- [PROBLEM STATEMENT]: Count the lines in the data below that include the word "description", then state the total and nothing besides.

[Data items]
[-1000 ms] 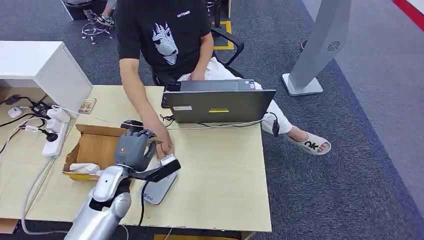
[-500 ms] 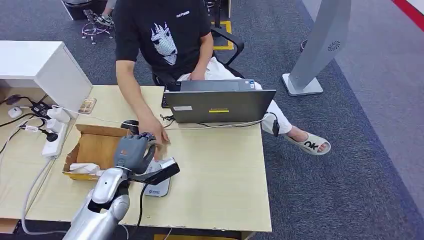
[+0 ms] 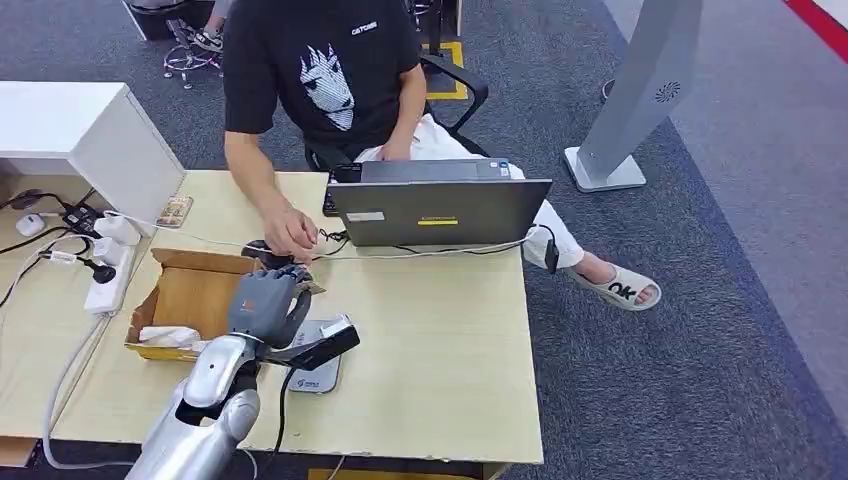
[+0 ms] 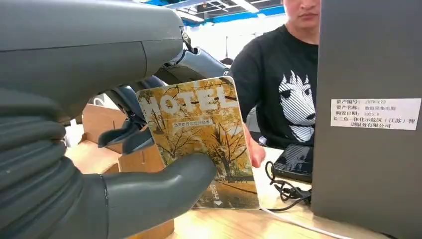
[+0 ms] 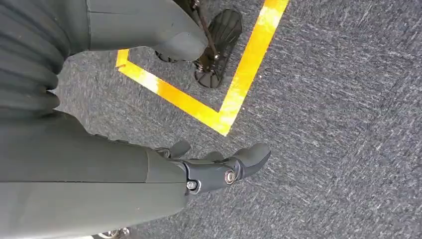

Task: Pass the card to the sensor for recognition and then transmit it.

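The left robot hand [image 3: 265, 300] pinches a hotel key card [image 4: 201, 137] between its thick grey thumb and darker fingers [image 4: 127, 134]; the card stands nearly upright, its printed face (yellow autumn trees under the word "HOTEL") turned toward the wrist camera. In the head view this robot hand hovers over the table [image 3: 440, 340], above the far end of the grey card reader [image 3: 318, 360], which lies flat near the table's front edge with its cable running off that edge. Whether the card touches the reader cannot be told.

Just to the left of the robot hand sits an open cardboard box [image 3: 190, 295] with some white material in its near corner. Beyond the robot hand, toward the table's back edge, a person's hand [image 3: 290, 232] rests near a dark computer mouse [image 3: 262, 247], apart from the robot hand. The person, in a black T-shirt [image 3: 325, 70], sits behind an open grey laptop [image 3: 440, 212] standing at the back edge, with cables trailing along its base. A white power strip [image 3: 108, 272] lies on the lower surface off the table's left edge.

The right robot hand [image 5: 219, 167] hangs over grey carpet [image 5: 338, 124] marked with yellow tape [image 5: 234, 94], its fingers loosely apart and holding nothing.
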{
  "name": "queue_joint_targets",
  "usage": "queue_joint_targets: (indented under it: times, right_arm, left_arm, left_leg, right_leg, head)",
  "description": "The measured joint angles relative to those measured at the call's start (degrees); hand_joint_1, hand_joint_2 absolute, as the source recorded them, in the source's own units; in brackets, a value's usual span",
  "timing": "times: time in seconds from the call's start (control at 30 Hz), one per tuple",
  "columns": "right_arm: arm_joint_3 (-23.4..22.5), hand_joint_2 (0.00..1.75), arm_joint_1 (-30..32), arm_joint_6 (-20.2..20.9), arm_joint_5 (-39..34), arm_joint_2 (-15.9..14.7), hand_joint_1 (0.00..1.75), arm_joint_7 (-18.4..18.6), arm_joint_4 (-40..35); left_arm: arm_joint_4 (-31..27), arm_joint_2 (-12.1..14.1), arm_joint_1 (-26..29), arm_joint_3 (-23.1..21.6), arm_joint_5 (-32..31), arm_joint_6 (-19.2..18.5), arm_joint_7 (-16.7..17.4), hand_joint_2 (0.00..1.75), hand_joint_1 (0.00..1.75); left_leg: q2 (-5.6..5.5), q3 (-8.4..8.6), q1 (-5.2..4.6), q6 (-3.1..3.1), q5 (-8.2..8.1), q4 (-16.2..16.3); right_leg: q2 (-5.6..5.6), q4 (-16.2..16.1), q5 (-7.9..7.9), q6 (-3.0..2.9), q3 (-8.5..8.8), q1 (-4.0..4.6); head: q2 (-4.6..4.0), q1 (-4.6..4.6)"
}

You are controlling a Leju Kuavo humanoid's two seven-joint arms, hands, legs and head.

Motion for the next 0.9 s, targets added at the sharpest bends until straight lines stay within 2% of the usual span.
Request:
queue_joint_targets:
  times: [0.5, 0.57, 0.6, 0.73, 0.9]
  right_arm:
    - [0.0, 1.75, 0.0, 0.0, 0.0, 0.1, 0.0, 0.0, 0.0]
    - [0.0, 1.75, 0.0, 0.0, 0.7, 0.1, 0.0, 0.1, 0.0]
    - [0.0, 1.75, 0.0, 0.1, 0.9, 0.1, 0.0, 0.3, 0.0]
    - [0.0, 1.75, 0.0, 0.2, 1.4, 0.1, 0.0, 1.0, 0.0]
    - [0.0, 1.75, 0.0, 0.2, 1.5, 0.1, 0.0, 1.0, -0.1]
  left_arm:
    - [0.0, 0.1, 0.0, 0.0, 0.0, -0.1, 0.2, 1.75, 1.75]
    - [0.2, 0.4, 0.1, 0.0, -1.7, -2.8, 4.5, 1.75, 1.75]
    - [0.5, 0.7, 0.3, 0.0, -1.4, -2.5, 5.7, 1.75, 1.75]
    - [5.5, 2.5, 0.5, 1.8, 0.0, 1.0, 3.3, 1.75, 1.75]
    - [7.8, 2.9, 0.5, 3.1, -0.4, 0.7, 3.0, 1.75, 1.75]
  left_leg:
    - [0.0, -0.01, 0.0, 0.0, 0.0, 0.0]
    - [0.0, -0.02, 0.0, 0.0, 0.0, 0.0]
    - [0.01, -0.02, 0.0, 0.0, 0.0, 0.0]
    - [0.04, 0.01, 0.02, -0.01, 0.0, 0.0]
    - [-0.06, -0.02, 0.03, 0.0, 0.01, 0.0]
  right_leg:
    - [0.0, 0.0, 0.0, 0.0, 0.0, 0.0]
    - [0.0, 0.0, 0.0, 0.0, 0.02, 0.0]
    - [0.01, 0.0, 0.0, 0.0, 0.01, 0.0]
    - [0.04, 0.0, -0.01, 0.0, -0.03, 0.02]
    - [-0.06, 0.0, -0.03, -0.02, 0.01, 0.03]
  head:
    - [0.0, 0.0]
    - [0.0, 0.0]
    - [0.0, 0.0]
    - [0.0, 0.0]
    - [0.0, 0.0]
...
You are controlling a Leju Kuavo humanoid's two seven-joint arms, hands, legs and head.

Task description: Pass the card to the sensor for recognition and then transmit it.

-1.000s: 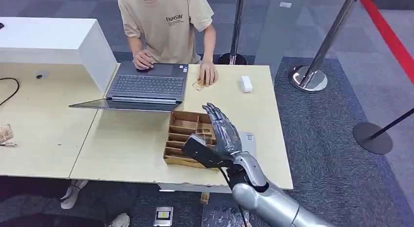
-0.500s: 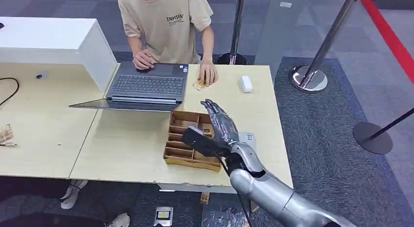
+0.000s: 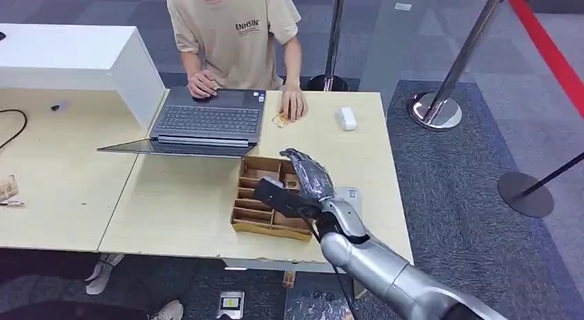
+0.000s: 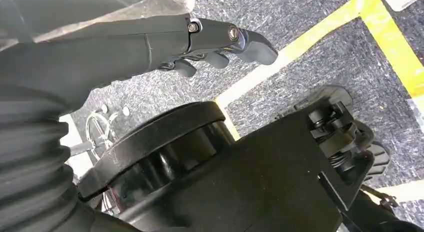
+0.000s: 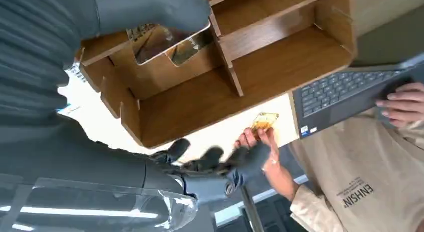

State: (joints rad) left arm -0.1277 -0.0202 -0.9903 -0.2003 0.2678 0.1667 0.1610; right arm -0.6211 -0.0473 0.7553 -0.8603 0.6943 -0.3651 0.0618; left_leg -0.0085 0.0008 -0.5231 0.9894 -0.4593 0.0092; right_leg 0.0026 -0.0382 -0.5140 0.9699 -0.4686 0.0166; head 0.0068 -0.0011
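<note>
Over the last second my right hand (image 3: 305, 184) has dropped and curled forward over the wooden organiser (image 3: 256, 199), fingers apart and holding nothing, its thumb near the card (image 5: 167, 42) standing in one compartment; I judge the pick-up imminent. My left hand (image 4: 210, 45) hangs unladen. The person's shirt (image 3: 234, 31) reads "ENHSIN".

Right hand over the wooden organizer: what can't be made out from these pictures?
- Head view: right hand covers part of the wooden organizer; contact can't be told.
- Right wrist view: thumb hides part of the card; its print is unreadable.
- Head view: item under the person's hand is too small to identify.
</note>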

- [OUTPUT]: 2